Die bedrohliche Effizienz einer Lehnstuhlökonomik. Über die Existenzvergessenheit herrschender Wirtschaftstheorien und das gesellschaftspolitische Potential der Pandemie

Von Manuel Schulz (Jena)


Dieser Blogbeitrag basiert auf einem Aufsatz, der in einem Schwerpunkt zur COVID-19 Pandemie in der neuesten Ausgabe der Zeitschrift für Praktische Philosophie (ZfPP) erschienen ist. Der Aufsatz kann auf der Website der ZfPP kostenlos heruntergeladen werden.

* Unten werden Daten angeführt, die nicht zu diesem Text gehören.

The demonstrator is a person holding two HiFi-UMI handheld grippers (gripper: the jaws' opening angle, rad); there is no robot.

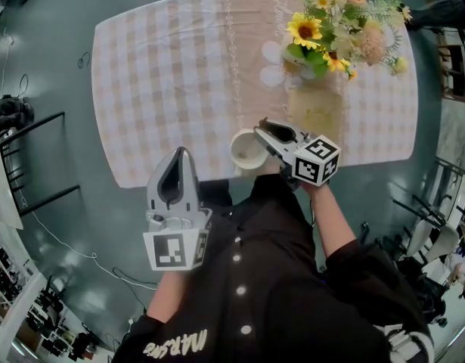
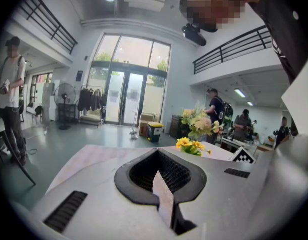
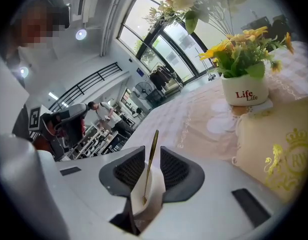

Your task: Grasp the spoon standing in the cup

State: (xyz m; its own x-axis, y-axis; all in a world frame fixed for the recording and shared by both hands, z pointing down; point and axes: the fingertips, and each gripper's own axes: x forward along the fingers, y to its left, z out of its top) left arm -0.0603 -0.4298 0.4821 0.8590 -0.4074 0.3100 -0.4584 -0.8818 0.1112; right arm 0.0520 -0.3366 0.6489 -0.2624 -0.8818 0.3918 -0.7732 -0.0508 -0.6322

Die sich im Frühjahr des Jahres 2020 verbreitende Einsicht, dass es sogenannte ‚systemrelevante‘ Berufsgruppen gibt, die eine existenzielle Aufgabe in unserer Gesellschaft übernehmen, schien ebenso logisch wie überraschend. Logisch, da es bei nur kurzem Nachdenken ganz offensichtlich ist, dass wir abhängig von einem funktionierenden Gesundheitswesen und gefüllten Supermarktregalen sind. Überraschend aber auch, weil sich diese Einsicht derart schnell, sozusagen im Affekt bahn brach, dass sie sich kaum als das Resultat rationaler Erwägungen und vernünftiger Einsicht erklären lässt. Was ist geschehen?